To overcome these limitations, the latest stem cell source to be investigated has been adipose tissue, which has the advantage of being ubiquitously available and easily accessible in large quantities with minimally invasive harvesting procedures. Ono-Uruga et al. recently demonstrated that the production of endogenous thrombopoietin is involved in megakaryocyte differentiation and platelet production from adipose-derived mesenchymal stromal/stem cell lines.63 The lack of specific markers for the identification and isolation of this subset of stem cells and the absence of standardized isolation and culture protocols make it difficult to translate this approach into different laboratories.64

Finding the route towards differentiation: cytokines instruct but are not enough

It is conceivable that a regular, non-donor-derived supply of erythrocytes and platelets could be achieved in the near future, thus making it necessary to define the best culture conditions to maximize the yield of platelets generated per single megakaryocyte, as well as the number of enucleated erythrocytes obtained in vitro (Figure 3).

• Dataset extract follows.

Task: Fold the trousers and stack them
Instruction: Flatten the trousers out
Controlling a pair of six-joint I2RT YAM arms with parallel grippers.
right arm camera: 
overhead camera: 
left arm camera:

Recombinant human thrombopoietin is commonly used to produce megakaryocytes.65-67 Thrombopoietin analogs, such as eltrombopag and romiplostim, have been tested in culture but their use for ex vivo platelet manufacturing is still limited because they can induce proliferation of immature progenitors.68,69 Thrombopoietin and its analogs are combined with a wide variety of cytokines including stem cell factor and interleukins (e.g., IL-3, IL-6, IL-11) which synergize to produce very pure populations of mature megakaryocytes forming proplatelets without the need for serum supplementation or co-culture with feeder cells.65-67 Other strategies include the use of serotonin, which supports megakaryocyte maturation and proplatelet formation by activating biochemical pathways and through modulation of cytoskeleton dynamics.70 The cytoskeleton is responsible for controlling membrane stiffness and resistance to deformation of megakaryocytes induced by environmental pressures. Inhibition of the actomyosin cytoskeleton by blebbistatin and Rho/ROCK inhibitors can soften the membrane and facilitate the fragmentation of megakaryocytes.71,72 However, given the importance of cytoskeleton remodeling during the whole process of differentiation, such treatments should be administrated only to mature megakaryocytes at the stage of proplatelet formation. StemRegenin1, an antagonist of the aryl hydrocarbon receptor, was shown to specifically increase the expansion of CD34+CD41low early megakaryocytic progenitors and to promote the capacity to generate proplatelets and platelet-like elements.73 Subsequently, a high throughput screening by Seo et al. identified new inducers of megakaryocyte maturation and platelet production, such as CH223191, Wnt-C59 and TCS359, respectively inhibitors of the aryl hydrocarbon receptor and of the Wnt and Fms-like tyrosine kinase 3 pathways.74 However, studies on their mechanisms of action are needed before a conceivable application for clinical purposes.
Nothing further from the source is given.